I can see the introduction of web 3.0 having just as great of an effect as the introduction of the Internet itself.
But i have two things i would like to see in the future, some of which has already started to have been mentioned in the OP.
1) people should be free from their computer. computers should just be a "window" to the Internet. Users would have accounts set up on web servers (which could include their own local computer if they choose), so they can log in anywhere and access their things from everywhere. Software should not be downloaded hundreds of times but should be hosted on web servers and used when needed. This insures that everything is up to date. This concept has already started to be implemented to some degree, like when sites link their user's profiles with other sites.
2) This one is kinda like rss in a way, because what i'm thinking of takes one singular resource and treats it like a resource, which doesn't necessarily a way to present it. This goes especially well with my first idea. If there was this live video of whatever, and people wanted to do things to the video in real time, like maybe somebody would want just a small croping of the video, maybe add some visual effects to it, whatever - they wouldn't need to do any tedious work with copying or modifying the video or anything - they could just make instructions as to how the client should do these things to the resource and the client user would see the video just as people now use html and css to tell the client how the webpage creator wants them to see the text. The resource can be anything - video, media, text, data, anything. And it doesn't just go for viewing the resources neither. If there was a person, possibly in the live video i was mentioning, who had a button that everytime he pushed it the computer would make take the video that was recorded from the live feed from the last time he pushed the button and make it a new chapter on a dvd, and then add that chapter to the dvd menu. And also finish things up by making a thumbnail of the video clip, and set it as a button in the dvd menu. Users can then download the dvd whenever they want. It's an odd example but lets go with it. This is all done automatically, just because this task was programmed into the computer. I mean, once these instructions were conceived no more user input was required.

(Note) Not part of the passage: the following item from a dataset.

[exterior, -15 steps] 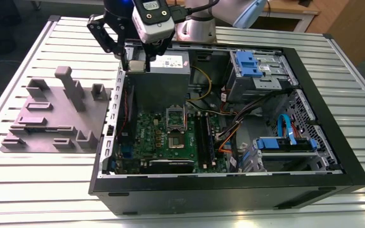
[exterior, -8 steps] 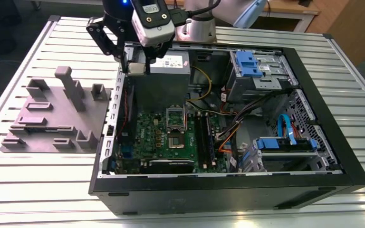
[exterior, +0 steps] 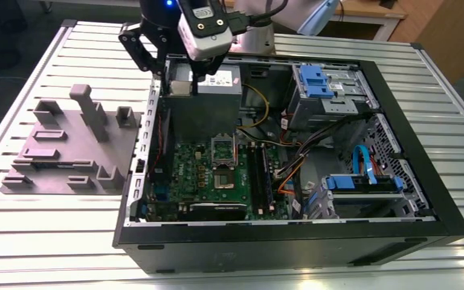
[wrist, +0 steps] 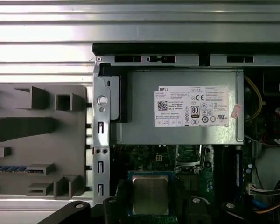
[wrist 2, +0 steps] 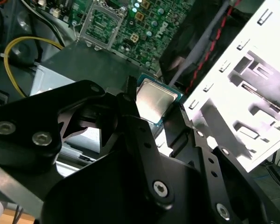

These two things are already possible, but so is everything described in web 3.0. I have also thought that maybe what i mentioned in number two leads to web-based computing as i mentioned in number one. When a user tries to access a large web application on a web server that contains large, widely used libraries, the web server that hosts the application does not need to pass any of those libraries on to the user. The server can just tell the client to go it and give instructions as to how to put it all together. tools that are used in larger applications need not be configured, as the application can tell the client how to correctly use the tool for a specific purpose.
What i am saying is kinda based off of the idea of web 3.0. I'm saying that the fundamental data is completely separate from the way it is presented (2), that the instructions as to how to present that data, and that data itself should not be copied more than it is needed (1), and that the what is done with the data should not be repeated many times - or something like that (2).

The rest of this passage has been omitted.